Print the lines in the listing below starting at the line with "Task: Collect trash" and ending at the line with "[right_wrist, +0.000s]", both included. Reproduce them exactly and omit every picture.

─── INFORMATION SUPPLIED

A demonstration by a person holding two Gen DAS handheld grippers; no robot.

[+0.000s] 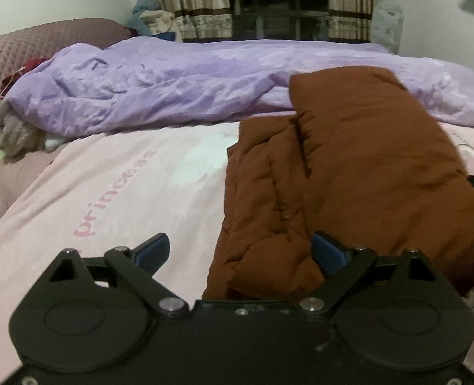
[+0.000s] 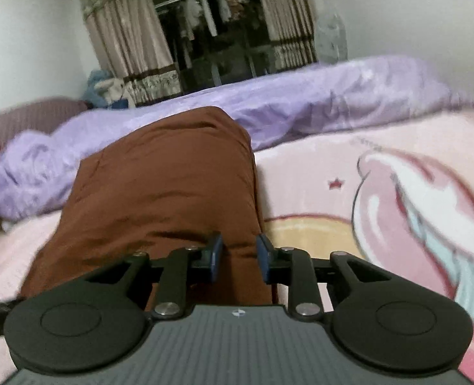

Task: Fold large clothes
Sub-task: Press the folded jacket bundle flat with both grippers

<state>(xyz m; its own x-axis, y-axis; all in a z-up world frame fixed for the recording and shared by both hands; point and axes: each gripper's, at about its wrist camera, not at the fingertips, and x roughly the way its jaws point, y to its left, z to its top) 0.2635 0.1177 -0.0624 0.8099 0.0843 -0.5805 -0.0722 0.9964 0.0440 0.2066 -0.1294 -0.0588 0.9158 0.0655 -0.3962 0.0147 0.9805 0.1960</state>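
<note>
The brown puffer jacket lies mostly folded at twelve o'clock on the bed, seemingly needing only tidying; left tool spread wide, right tool slightly parted, fabric between unpinched.

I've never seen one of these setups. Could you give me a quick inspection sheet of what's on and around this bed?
Surface: pink printed bedspread.
Job's things: brown padded jacket, partly folded, lying on the bedspread.
Clutter: rumpled purple duvet behind the jacket; mauve pillow.
Grippers: left gripper wide open over the jacket's near edge; right gripper narrowly open, brown fabric between its fingers.
Cables: nothing seen.
Surroundings: curtains around a dark opening with hanging clothes.
</note>
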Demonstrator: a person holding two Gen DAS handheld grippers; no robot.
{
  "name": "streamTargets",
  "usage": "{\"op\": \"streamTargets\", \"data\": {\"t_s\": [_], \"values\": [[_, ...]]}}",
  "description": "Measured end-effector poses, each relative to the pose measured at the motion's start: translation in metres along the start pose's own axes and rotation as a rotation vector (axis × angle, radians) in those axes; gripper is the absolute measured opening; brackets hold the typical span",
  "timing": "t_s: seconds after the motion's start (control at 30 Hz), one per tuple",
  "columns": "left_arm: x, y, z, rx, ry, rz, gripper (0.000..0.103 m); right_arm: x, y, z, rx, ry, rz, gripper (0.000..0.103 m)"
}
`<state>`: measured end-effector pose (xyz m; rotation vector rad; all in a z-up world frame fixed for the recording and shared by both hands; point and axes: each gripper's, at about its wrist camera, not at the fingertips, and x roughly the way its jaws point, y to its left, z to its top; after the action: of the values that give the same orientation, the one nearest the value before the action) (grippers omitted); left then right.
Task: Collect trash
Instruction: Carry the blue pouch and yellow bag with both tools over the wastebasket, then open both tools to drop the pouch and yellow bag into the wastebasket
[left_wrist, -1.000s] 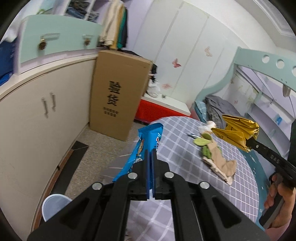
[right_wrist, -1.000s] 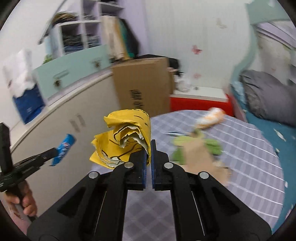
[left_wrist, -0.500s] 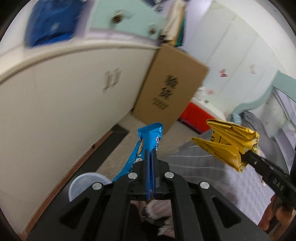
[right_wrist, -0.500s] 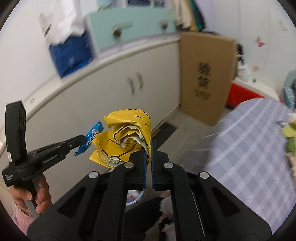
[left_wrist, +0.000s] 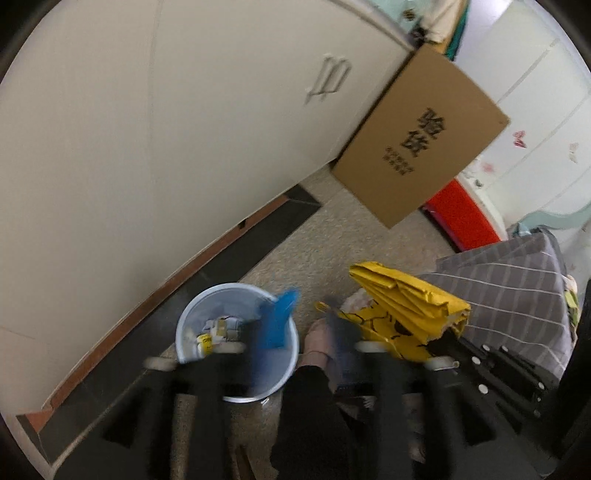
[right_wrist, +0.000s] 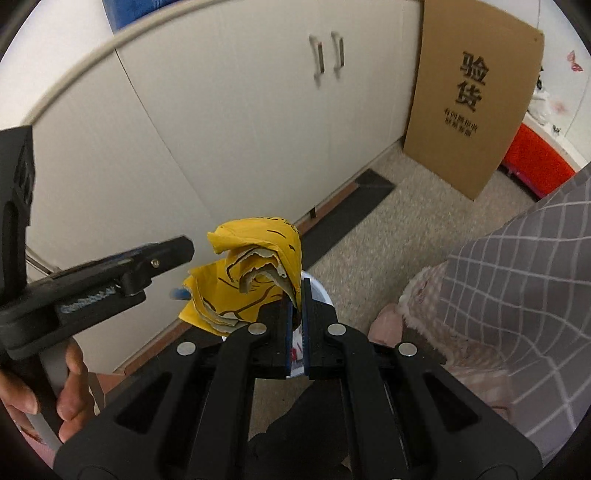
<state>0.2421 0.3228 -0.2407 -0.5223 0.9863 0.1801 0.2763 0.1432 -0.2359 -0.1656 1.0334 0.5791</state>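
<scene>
Bin (left_wrist: 207, 306) on the floor by the cabinet (left_wrist: 147, 129), paper scraps inside. Left hand-held gripper (left_wrist: 295, 332) is spread wide over it, blurred, and the blue wrapper (left_wrist: 279, 321) hangs at the rim: light film, it could drift out onto the floor. Right hand-held gripper (right_wrist: 295, 302) pinches the yellow bag (right_wrist: 251, 280) just beside the bin; let go here and it may miss.

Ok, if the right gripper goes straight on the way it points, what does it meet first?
Likely the pale blue bin, its rim showing just past the right gripper and the yellow wrapper it holds; depth is unclear.
</scene>
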Motion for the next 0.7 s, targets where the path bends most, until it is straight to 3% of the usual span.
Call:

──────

[ANSWER FOR THE TASK]:
Task: Collect trash
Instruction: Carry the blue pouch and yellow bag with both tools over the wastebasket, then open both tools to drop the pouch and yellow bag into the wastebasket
[left_wrist, -1.000s] 
[right_wrist, -1.000s] 
[left_wrist, -0.500s] 
[right_wrist, -0.500s] 
[left_wrist, +0.000s] 
[right_wrist, +0.000s] 

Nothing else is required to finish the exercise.